_How to complete this task:_ Could you return every line of the records below that contains the word "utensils"?

- - - - -

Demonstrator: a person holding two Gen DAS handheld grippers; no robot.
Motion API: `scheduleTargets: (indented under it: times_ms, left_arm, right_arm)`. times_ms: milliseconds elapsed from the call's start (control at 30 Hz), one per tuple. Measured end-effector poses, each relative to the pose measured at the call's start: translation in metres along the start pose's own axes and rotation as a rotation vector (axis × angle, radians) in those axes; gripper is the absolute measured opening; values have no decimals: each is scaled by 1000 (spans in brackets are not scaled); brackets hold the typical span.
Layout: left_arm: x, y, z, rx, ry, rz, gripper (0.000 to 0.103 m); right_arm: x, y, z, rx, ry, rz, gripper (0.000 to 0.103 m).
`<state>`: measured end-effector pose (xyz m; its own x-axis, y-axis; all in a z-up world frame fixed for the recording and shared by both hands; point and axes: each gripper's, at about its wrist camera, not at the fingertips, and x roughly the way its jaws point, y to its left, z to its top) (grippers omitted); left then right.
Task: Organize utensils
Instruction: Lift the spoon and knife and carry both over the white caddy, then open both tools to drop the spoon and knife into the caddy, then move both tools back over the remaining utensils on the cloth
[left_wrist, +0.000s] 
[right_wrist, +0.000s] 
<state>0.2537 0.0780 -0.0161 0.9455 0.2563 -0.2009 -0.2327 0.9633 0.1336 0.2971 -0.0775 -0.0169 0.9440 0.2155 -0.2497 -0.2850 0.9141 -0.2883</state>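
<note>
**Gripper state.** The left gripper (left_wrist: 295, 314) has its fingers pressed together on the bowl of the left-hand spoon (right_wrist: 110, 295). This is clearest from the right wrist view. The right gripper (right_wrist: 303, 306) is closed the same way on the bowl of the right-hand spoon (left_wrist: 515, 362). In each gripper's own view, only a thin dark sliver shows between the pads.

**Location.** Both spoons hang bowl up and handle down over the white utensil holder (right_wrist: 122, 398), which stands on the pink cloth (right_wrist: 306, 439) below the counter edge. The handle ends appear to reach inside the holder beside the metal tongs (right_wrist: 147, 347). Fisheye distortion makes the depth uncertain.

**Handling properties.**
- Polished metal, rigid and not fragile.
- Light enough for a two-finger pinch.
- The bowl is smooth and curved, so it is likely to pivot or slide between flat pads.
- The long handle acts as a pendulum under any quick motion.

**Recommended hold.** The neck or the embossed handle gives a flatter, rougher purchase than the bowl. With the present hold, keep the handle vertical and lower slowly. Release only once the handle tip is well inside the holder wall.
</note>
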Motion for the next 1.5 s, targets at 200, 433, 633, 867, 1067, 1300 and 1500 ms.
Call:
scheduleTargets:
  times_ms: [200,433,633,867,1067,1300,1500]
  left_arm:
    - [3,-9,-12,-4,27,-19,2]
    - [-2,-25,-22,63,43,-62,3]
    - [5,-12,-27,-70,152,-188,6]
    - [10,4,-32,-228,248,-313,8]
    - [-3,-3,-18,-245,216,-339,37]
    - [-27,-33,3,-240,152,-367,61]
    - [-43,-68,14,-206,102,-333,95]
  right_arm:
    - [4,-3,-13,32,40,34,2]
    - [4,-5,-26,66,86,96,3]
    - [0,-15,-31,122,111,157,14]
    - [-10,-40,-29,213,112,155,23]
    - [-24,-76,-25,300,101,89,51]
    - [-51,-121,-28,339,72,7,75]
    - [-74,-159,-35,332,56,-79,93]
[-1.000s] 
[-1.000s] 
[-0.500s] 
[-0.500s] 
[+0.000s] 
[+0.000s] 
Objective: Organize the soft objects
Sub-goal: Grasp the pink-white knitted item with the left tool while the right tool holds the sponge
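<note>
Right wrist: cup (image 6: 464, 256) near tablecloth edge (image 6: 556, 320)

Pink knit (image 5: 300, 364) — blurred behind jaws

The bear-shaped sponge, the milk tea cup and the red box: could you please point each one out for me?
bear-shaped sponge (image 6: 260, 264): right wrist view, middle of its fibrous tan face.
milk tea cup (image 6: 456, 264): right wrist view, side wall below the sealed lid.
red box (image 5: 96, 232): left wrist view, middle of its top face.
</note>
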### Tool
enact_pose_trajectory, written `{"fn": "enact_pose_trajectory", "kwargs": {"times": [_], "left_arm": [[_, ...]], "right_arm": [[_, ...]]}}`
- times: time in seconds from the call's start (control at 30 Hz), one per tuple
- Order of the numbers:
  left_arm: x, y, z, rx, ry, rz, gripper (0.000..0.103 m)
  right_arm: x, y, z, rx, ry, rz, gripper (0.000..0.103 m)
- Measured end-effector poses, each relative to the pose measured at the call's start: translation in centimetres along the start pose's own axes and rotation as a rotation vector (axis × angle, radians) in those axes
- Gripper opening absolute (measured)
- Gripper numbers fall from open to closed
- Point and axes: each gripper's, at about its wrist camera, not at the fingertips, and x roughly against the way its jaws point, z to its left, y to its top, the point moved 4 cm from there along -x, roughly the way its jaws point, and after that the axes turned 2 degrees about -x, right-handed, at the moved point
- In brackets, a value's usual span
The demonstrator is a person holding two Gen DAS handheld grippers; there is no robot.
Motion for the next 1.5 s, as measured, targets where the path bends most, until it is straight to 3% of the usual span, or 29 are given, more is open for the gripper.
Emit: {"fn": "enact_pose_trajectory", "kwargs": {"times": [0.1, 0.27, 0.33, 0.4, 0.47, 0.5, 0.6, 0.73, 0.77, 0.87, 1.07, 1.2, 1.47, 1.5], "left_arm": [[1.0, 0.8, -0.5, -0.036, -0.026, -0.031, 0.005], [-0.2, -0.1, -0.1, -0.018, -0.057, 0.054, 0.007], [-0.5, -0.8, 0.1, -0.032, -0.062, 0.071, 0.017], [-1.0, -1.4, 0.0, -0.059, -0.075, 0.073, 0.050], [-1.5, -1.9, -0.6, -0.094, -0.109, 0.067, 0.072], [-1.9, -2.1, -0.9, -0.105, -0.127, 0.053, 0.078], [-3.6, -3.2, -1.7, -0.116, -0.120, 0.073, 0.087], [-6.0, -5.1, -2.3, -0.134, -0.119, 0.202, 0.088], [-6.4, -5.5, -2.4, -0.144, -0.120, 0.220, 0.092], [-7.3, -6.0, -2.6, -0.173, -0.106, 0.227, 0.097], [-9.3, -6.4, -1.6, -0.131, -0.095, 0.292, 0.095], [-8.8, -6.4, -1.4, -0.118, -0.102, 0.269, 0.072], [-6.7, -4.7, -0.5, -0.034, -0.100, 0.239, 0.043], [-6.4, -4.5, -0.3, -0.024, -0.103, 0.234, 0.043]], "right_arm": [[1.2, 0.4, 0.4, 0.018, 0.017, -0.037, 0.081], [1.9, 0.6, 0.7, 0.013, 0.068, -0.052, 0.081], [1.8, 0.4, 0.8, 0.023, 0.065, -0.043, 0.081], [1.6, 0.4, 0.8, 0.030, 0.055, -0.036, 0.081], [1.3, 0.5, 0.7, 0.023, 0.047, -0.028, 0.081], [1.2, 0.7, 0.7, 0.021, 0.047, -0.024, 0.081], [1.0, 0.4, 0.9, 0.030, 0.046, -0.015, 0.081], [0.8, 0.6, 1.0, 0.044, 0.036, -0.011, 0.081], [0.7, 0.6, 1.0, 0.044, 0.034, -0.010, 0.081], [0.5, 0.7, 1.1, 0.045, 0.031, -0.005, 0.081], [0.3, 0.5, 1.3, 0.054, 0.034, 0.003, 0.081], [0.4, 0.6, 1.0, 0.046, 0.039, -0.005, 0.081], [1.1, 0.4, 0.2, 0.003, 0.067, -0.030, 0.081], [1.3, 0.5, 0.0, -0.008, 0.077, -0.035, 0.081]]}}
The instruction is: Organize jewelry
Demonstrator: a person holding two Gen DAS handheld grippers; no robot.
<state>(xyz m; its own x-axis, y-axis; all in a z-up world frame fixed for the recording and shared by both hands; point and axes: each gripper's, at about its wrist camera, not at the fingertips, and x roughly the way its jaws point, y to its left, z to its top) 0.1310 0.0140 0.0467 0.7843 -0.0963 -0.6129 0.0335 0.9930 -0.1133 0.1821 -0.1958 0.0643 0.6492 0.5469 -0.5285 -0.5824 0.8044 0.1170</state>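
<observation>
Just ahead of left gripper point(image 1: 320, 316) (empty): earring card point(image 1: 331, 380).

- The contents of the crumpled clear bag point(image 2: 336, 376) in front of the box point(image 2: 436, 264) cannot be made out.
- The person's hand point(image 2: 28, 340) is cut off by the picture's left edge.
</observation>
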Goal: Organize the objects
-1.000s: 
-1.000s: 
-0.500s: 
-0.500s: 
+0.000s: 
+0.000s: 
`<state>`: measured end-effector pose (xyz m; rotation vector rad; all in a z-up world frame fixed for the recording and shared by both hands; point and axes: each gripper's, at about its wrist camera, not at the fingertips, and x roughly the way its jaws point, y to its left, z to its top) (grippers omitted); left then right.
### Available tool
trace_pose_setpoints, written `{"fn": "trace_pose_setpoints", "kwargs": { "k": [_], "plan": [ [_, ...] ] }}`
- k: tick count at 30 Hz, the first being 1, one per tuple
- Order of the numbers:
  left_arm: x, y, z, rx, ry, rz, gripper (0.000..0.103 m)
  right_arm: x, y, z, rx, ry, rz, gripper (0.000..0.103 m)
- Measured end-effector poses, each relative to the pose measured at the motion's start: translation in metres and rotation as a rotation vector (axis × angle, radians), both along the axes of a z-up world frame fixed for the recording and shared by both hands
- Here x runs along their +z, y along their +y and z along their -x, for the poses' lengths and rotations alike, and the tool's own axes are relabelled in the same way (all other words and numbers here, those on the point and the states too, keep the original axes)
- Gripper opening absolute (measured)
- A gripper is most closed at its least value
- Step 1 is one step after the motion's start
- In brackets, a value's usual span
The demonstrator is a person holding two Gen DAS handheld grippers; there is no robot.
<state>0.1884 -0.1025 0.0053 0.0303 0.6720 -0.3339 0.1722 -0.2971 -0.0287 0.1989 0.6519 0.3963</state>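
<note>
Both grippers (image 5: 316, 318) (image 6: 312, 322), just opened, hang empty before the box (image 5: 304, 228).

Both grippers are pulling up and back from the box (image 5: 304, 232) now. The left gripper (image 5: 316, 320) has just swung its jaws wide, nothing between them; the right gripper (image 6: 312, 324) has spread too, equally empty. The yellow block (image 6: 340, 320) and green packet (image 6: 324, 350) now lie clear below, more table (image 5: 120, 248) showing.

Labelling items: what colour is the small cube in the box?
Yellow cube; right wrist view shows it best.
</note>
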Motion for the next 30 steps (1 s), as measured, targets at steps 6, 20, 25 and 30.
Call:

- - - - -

_Solution to the exercise:_
Task: Organize utensils
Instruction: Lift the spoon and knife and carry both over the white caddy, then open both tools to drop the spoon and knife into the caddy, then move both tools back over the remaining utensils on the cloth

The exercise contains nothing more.